L’émergence de nouveaux modèles économiques dans le secteur de l’impression challenge également les catégories juridiques traditionnelles. Le développement de formules d’abonnement, de pay-per-use ou de services managés d’impression (MPS) brouille la frontière entre marché de fournitures et marché de services. La Direction des Affaires Juridiques de Bercy, dans une fiche technique de janvier 2021, a précisé que ces formules devaient généralement être qualifiées de marchés mixtes soumis aux règles applicables à leur objet principal, conformément à l’article L.2000-2 du Code de la commande publique.
- Évolution vers des contrats de performance intégrant des objectifs de réduction de l’empreinte environnementale
- Développement de marchés d’impression à la demande réduisant les stocks et optimisant les coûts
- Émergence de solutions d’impression partagées entre plusieurs entités publiques
La jurisprudence administrative manifeste une sensibilité croissante aux réalités économiques du secteur. Dans un arrêt Métropole Européenne de Lille du 17 septembre 2020, le Conseil d’État a validé le recours à un dialogue compétitif pour un marché d’impression complexe, reconnaissant que les spécifications techniques ne pouvaient être définies avec précision a priori en raison des innovations constantes dans ce domaine.
Cette approche pragmatique se retrouve dans l’application des sanctions en cas de requalification. Le juge administratif tend à privilégier des solutions préservant la continuité du service public tout en garantissant le respect des principes fondamentaux de la commande publique. Dans l’arrêt Société Imprimerie Champagnac du 12 janvier 2021, la Cour administrative d’appel de Lyon a ordonné la résiliation d’un contrat d’impression requalifié en marché public, mais avec un délai de six mois permettant à la collectivité d’organiser une nouvelle procédure régulière.
La dimension internationale des problématiques de requalification se renforce avec la mondialisation des marchés d’impression. La CJUE, dans l’arrêt Pizzo (C-27/15) du 2 juin 2016, a rappelé que le principe de transparence imposait que toutes les conditions et modalités de la procédure d’attribution soient formulées de manière claire, précise et univoque dans l’avis de marché ou le cahier des charges. Cette exigence s’applique pleinement aux marchés d’impression et constitue un garde-fou contre les requalifications ultérieures.
Le développement durable s’impose comme un paradigme incontournable dans la définition des futurs contrats d’impression publics.

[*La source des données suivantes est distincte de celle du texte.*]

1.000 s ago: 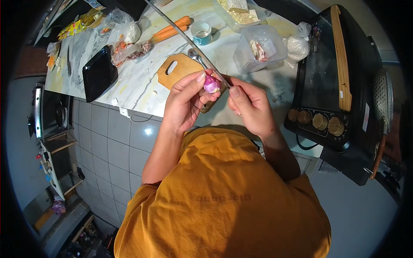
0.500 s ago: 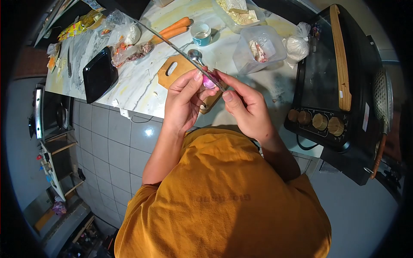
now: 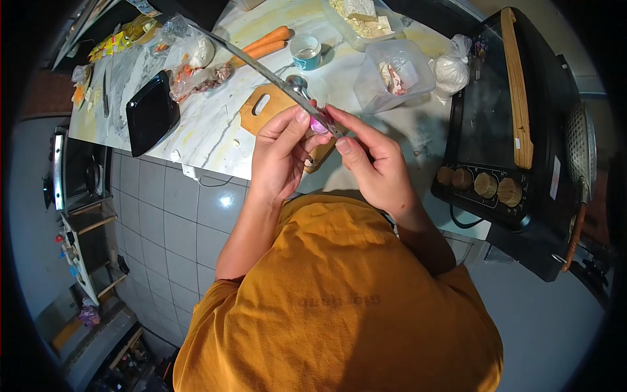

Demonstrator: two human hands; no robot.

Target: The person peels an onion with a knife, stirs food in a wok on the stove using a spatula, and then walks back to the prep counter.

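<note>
A small purple-pink shallot point(image 3: 318, 127) is pinched in the fingers of my left hand point(image 3: 281, 147). My right hand point(image 3: 375, 163) grips a long knife point(image 3: 261, 70) near its lower end. The blade slants up to the left and crosses over the shallot, hiding part of it. Beneath both hands lies a wooden cutting board point(image 3: 266, 111), largely covered by them. A metal spoon point(image 3: 296, 83) shows just beyond the blade.
Carrots point(image 3: 264, 49), a small cup point(image 3: 305, 52) and a clear plastic container point(image 3: 394, 78) stand farther back. A black tray point(image 3: 150, 114) and bagged food point(image 3: 202, 77) are at left. A black oven point(image 3: 486, 111) stands at right.
The knife has swung to the left and lower, and its blade now covers more of the shallot. My right hand has shifted slightly left, its index finger now reaching along the shallot.
</note>
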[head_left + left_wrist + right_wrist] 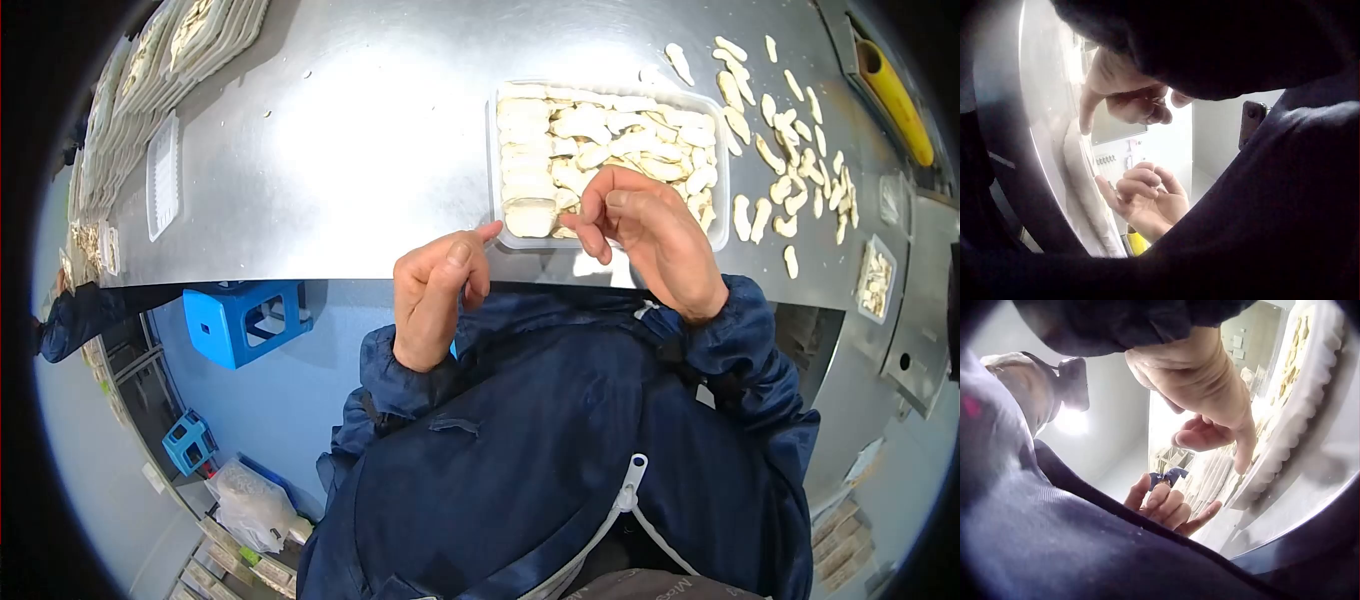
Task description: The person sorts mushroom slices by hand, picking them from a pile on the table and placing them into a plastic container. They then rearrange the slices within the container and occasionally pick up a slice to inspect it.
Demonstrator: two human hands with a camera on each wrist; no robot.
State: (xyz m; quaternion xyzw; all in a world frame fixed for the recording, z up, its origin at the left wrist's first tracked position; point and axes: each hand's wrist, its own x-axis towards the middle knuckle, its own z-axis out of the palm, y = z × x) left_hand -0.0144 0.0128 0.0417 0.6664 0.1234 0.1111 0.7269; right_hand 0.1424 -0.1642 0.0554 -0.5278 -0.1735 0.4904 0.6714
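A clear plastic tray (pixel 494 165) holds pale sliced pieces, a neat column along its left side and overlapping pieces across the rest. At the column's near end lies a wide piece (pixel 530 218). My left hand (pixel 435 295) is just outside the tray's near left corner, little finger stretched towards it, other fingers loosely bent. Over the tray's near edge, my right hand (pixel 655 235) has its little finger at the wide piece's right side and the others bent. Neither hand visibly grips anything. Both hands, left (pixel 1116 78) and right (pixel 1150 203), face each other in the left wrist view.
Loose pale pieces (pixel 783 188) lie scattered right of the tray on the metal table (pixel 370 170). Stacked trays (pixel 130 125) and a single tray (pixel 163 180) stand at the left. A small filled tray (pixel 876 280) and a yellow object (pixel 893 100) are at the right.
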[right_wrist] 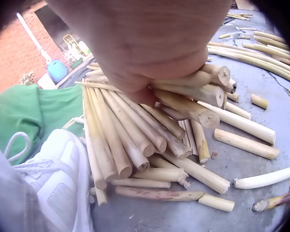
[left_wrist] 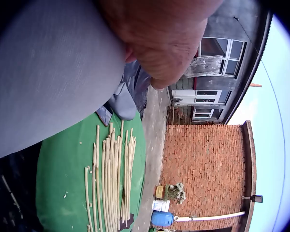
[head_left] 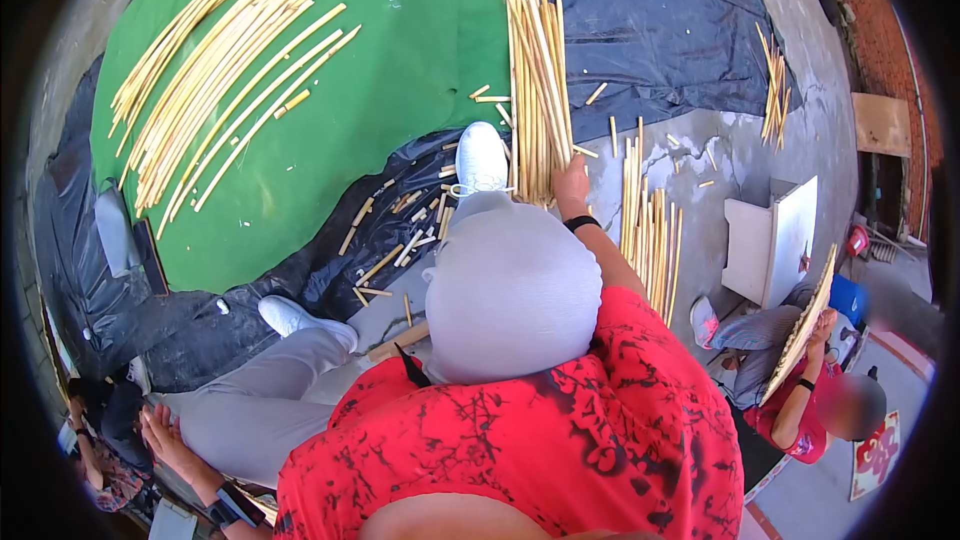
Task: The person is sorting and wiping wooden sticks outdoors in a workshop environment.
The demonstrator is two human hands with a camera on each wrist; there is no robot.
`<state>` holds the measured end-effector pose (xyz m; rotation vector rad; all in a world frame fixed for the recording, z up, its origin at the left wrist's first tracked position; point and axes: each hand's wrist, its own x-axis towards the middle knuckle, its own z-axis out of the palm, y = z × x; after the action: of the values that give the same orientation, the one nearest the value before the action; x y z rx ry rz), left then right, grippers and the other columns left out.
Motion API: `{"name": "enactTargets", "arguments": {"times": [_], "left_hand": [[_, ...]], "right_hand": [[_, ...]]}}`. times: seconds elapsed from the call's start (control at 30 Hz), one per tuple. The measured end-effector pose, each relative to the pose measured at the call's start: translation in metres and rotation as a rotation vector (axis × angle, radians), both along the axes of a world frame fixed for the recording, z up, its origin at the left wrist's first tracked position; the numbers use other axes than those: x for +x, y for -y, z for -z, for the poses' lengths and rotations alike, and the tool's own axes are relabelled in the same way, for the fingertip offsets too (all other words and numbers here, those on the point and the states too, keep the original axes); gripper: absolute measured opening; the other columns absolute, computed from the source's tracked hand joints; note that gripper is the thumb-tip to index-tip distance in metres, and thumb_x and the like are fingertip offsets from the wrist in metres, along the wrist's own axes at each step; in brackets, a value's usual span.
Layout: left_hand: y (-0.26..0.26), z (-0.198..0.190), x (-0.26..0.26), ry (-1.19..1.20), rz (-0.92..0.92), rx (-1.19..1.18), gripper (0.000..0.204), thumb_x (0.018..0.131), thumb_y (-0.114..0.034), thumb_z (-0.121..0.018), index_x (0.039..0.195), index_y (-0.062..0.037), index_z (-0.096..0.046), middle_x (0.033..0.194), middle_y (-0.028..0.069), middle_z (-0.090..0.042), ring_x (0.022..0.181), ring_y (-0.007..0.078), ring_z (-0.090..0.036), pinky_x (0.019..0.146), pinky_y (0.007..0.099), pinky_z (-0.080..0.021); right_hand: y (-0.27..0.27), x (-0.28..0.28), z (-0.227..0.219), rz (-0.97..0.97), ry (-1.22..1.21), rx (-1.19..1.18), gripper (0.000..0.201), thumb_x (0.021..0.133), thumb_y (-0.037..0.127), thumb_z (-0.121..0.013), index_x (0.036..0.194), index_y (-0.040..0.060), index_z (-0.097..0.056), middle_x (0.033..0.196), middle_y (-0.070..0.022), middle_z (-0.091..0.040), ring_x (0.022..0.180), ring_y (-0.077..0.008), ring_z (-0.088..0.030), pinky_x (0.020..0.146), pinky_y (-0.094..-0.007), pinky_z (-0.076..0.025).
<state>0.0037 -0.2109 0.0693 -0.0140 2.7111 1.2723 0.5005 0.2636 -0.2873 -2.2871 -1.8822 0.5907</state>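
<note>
The right hand point(head_left: 572, 183) rests on the near end of a bundle of pale sticks point(head_left: 538, 90) that lies on the ground, half on the black sheet point(head_left: 660, 30) and half on bare concrete point(head_left: 700, 155). In the right wrist view that hand point(right_wrist: 140, 43) presses down on the cut ends of the sticks point(right_wrist: 135, 140), its fingers curled over the top few and gripping them. A white shoe point(head_left: 481, 157) stands just beside the bundle on its left, also seen close up in the right wrist view point(right_wrist: 53, 179).

The left hand point(left_wrist: 164, 38) shows only in the left wrist view, close to a grey trouser leg point(left_wrist: 48, 72); I cannot tell whether its fingers are bent or straight, and nothing shows in them.

A second, smaller bundle point(head_left: 650, 230) lies to the right of the hand on the concrete. Short offcuts point(head_left: 400, 230) are scattered over the black sheet near the shoe. Farther off, a long fan of sticks point(head_left: 220, 70) lies on a green sheet point(head_left: 400, 50). At the right edge another person sits holding a woven hat point(head_left: 805, 325).
</note>
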Motion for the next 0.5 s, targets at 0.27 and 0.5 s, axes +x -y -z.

La loi n° 2020-105 du 10 février 2020 relative à la lutte contre le gaspillage et à l’économie circulaire impose de nouvelles obligations aux acheteurs publics, notamment en matière de papier recyclé. Ces contraintes environnementales renforcent la nécessité d’une définition précise des besoins et d’une qualification juridique appropriée des contrats.
Enfin, l’évolution des contrôles exercés sur les marchés publics pourrait modifier l’approche des requalifications. Le renforcement du contrôle de légalité exercé par les préfets, la systématisation des audits internes dans les grandes collectivités et le développement de la certification des comptes publics constituent autant de facteurs susceptibles de prévenir les situations de requalification en identifiant plus précocement les irrégularités.
Cette évolution multidimensionnelle dessine un paysage juridique en mutation où la qualification des contrats d’impression s’inscrit dans une approche plus intégrée et prospective de la commande publique. La sécurité juridique apparaît désormais comme un objectif partagé par l’ensemble des acteurs, condition nécessaire à l’établissement de relations contractuelles équilibrées et pérennes.